Depending on your opinion, Scott McLaughlin either achieved the impossible or merely did what he was supposed to in St Petersburg when he delivered his first IndyCar win last month.
It’s the second year in a row that a driver has taken a maiden win at the first race, following eventual champion Alex Palou at Barber in 2021.
In fact, from 2019-2021 the drivers who won the first race all went on to win the championship.
That’s great for McLaughlin, but who might follow his lead and join him as a first time IndyCar winner in 2022?
Jack Benyon breaks down his own personal best options.
Those of you who watched the St Petersburg race might be repeatedly punching your screens at the mere suggestion of Jimmie Johnson winning an IndyCar race.
Honestly, I understand where you’re coming from that race. He almost cost McLaughlin victory, (rightfully) trying to stay on the lead lap, and earlier he’d pinned many top contenders who switched to a three-stop behind him when they had fresh tyres and fuel to burn. His Ganassi team-mate Scott Dixon was the last car to escape this fate and he finished eighth.
Still, criticising Johnson’s road/street course form is futile and also, he doesn’t care. He might not quite be at the level we expect of a seven-time champion in a top-level series, but again he’s someone who never performed that well on circuits in NASCAR, had no prior single-seater experience and is in one of the toughest championships in the world.
However, forget everything you’ve just read as Texas Motor Speedway is coming up!
Ganassi almost always has a good car at the Fort Worth oval – it’s won three of the last five races there – and Johnson has already spoken of how he feels much more at home with what the car is doing on an oval. The fundamentals and many of the same tasks behind the wheel remain the same from NASCAR. It just feels snug for him.

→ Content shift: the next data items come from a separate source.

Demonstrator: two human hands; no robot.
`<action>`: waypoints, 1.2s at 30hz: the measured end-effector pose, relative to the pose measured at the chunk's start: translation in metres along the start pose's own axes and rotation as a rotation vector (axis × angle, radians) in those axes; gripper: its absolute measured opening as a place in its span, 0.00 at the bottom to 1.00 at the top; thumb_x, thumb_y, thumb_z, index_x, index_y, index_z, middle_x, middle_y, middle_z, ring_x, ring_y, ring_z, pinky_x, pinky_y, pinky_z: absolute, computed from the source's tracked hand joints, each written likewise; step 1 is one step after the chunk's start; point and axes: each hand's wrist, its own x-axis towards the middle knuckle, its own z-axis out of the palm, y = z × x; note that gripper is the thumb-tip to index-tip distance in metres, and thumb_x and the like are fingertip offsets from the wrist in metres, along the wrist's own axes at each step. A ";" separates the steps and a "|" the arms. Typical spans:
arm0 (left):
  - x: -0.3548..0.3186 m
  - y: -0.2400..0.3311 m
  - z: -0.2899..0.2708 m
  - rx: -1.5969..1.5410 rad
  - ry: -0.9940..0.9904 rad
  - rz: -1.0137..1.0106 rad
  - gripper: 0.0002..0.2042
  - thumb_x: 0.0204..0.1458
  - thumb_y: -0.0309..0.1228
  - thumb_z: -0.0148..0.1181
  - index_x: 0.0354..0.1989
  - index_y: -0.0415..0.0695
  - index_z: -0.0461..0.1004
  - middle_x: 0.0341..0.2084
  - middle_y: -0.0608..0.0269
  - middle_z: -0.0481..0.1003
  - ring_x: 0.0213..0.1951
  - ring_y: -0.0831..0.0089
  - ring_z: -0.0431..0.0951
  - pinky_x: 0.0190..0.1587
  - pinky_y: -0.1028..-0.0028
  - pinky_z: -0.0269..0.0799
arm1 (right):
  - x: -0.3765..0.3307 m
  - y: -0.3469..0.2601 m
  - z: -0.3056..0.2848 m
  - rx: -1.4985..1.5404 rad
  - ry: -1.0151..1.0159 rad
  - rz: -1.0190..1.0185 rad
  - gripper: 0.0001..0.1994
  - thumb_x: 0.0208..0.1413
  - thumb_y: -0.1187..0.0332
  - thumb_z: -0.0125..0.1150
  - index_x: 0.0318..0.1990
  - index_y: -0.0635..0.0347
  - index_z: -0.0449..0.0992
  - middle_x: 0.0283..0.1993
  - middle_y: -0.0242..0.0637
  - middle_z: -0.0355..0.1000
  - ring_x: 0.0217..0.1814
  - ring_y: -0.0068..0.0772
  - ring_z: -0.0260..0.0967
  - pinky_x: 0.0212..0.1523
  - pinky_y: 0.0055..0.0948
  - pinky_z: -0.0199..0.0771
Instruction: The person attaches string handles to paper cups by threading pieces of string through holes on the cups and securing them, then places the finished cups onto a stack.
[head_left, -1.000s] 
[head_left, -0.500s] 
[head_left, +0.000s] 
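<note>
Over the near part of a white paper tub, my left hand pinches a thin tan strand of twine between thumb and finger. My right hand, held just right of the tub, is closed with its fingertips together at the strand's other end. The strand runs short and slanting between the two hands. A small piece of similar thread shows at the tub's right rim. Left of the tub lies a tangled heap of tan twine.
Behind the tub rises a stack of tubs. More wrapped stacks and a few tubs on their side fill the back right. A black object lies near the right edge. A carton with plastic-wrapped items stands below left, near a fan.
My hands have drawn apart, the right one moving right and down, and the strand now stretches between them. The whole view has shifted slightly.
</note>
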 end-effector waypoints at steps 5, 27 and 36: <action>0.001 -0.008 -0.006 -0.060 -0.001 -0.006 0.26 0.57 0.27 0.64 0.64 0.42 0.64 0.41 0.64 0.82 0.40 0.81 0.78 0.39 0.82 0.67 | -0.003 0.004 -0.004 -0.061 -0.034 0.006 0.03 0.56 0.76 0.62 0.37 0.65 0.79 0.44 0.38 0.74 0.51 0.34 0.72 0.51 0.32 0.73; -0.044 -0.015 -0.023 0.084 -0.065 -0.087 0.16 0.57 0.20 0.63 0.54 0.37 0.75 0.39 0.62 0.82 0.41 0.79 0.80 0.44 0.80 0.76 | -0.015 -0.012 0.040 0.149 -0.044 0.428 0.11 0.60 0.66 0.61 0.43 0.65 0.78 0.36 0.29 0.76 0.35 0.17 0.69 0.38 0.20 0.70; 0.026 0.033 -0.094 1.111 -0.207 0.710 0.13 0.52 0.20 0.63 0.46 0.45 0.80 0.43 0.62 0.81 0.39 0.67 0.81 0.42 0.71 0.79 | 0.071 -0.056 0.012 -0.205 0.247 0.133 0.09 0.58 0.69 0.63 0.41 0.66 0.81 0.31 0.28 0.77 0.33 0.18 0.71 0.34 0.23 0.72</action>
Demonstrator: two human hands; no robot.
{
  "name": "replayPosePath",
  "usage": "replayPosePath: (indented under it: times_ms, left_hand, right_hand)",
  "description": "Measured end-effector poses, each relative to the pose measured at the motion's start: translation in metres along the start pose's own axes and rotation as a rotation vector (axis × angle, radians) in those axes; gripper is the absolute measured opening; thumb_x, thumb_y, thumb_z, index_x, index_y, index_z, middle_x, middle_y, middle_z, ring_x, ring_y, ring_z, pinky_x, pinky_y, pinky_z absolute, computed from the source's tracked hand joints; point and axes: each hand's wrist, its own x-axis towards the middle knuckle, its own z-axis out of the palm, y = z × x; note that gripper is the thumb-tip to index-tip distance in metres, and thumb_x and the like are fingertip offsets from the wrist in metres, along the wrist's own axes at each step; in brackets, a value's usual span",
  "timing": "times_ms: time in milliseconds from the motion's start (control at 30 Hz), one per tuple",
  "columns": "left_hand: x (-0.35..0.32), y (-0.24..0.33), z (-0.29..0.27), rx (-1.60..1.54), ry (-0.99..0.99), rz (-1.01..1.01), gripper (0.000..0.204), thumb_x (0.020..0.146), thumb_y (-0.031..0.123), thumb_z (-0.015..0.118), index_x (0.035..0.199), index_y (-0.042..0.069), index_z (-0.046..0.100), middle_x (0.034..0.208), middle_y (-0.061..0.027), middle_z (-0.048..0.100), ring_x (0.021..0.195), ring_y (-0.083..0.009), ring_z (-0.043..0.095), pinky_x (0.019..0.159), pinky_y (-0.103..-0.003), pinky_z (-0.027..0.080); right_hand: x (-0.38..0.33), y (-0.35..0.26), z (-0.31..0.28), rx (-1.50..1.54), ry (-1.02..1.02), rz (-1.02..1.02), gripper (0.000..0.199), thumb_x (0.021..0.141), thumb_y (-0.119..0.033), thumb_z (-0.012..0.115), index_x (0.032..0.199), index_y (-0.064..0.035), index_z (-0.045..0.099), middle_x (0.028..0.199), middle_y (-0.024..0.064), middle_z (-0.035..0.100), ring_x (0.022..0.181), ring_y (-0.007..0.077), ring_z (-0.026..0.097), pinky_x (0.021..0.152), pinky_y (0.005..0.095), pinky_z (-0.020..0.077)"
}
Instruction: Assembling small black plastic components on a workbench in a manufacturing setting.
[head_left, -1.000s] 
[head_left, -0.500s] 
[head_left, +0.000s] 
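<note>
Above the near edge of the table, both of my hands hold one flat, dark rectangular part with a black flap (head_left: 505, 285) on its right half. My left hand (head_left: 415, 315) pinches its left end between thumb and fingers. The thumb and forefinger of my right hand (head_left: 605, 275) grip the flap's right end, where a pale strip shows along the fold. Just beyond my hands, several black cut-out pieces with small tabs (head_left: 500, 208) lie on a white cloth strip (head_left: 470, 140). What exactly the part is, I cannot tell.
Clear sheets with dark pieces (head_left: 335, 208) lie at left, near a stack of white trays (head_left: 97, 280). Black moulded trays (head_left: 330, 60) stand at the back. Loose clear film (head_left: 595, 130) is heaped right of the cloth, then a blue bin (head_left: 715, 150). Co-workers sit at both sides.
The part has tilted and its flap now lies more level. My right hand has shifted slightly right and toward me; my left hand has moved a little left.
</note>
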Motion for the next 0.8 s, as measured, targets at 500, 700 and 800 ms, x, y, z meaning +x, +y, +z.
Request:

Road course top 10s and 15s may still be a way off but make no mistake, Johnson is expecting better on the ovals and we should too.
McLaughlin finished second on his first rookie IndyCar oval outing last year. Johnson might just go one better.
Lundgaard was really impressive in the season opener. The car didn’t roll off the truck at the start of the weekend in a good place for Rahal Letterman Lanigan as a whole, but on his IndyCar street course debut he chipped away at it, didn’t make mistakes like his team-mate Jack Harvey, didn’t panic when his team encountered mechanical issues and was almost rewarded with a top 10 in the race.
He’d qualified fourth on his debut at the Indianapolis road course last year and with two goes at that race – in May and August – that immediately makes him a contender there.
But I liked a lot of what I saw at St Pete too. Studious approach, driving within his limits and delivering good points when they were on the table.
I’m still not totally convinced by this Rahal line-up, but I am convinced Lundgaard is its most likely next winner. Unless Graham Rahal can get the job done at the Indianapolis 500 first, but that’s a different debate.
Grosjean was the only rookie last year coming in with significant open-wheel experience, but he wasn’t in as good a team as McLaughlin (Penske) or Johnson (Ganassi).
Now he’s at Andretti it’s only really a matter of time before the first win comes.
He was impressive for the majority of the St Pete weekend even though Andretti didn’t have the advantage it had – especially with Colton Herta – at the track last year.
But Grosjean was far closer to Herta than either of his other team-mates and has seemingly slotted in as a strong number two who will be able to pick up points if Herta falters, or win on his own merit.
The Indianapolis road course has been an up and down hunting ground for Herta but that might be Grosjean’s most obvious chance after last year’s pole and double podiums.
Another leftfield option but there are two reasons for this. His Ed Carpenter Racing team-mate Rinus VeeKay showed a top five was possible for the team in the race at St Pete, if you qualified nice and high up. Daly was 20th on the grid.
However, he set the fastest race lap, which points to some inherent pace, and on the off-chance, he can sling a VeeKay-level qualifying lap together this season, he ought to be in with a chance.
More likely though, the Indy 500 is a great chance for Daly. He’s likely to be at home and relaxed there, he led the most laps last year, and this year for the first time since 2017 he comes in with a full schedule, racing for the same team all year long.
That means by the time he gets to Indy he and his engineer and pit crew will be sharp and ready to go. Could he achieve the unthinkable for Ed Carpenter Racing?